### AIM OF THE TASK
Print out the data exactly, keeping every image out of it.

### GIVEN INFORMATION
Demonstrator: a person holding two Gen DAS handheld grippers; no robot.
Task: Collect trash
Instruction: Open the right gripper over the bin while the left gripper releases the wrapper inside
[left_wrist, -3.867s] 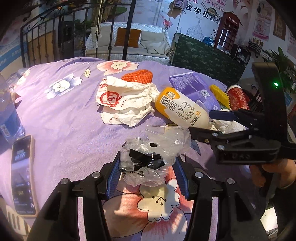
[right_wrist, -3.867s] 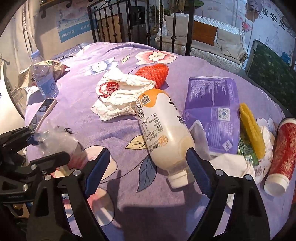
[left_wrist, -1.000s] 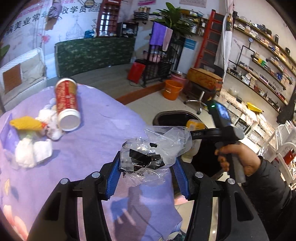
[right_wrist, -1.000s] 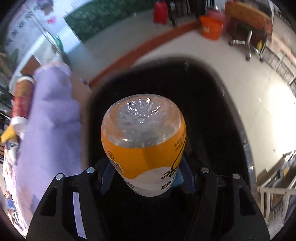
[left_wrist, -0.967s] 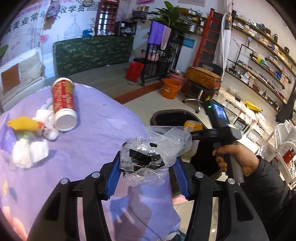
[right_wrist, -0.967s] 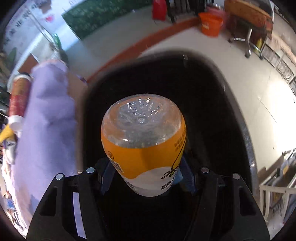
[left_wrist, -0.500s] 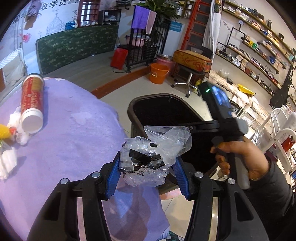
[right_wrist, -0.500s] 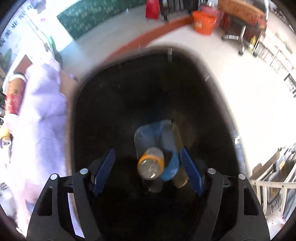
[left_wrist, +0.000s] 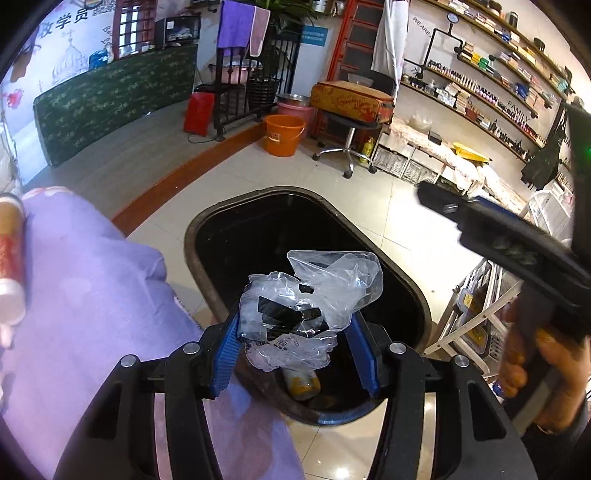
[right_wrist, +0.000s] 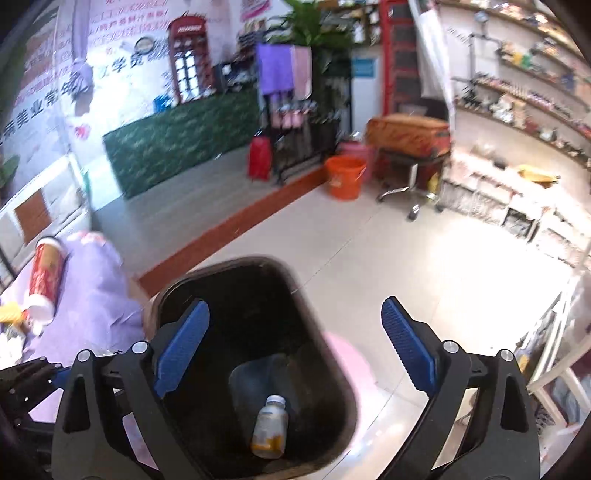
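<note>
Dropped since earlier, the bottle (right_wrist: 269, 428) lies in the bin (left_wrist: 413, 295); right gripper (right_wrist: 295, 343) jaws just opened, empty. Left gripper (left_wrist: 295, 354) clamps the wrapper (left_wrist: 306, 310) above it; the can (right_wrist: 46, 277) remains.

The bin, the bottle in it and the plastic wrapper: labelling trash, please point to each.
bin (right_wrist: 207, 275): right wrist view, far rim.
bottle (right_wrist: 269, 428): right wrist view, its label.
plastic wrapper (left_wrist: 310, 306): left wrist view, crumpled middle.
</note>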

### WORKED SOLUTION
Demonstrator: a person holding two Gen DAS handheld grippers; no robot.
Task: Collect trash
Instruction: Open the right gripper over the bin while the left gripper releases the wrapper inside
[left_wrist, -3.867s] 
[right_wrist, -3.867s] 
[left_wrist, -1.000s] 
[right_wrist, -1.000s] 
[left_wrist, -0.967s] 
[right_wrist, -0.967s] 
[left_wrist, -0.500s] 
[right_wrist, -0.500s] 
[left_wrist, +0.000s] 
[right_wrist, +0.000s] 
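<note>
Dropped since earlier, the bottle (right_wrist: 269, 428) lies in the bin (left_wrist: 413, 295); right gripper (right_wrist: 295, 343) jaws just opened, empty. Left gripper (left_wrist: 295, 354) clamps the wrapper (left_wrist: 306, 310) above it; the can (right_wrist: 46, 277) remains.

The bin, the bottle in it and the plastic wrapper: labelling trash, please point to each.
bin (right_wrist: 207, 275): right wrist view, far rim.
bottle (right_wrist: 269, 428): right wrist view, its label.
plastic wrapper (left_wrist: 310, 306): left wrist view, crumpled middle.
</note>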

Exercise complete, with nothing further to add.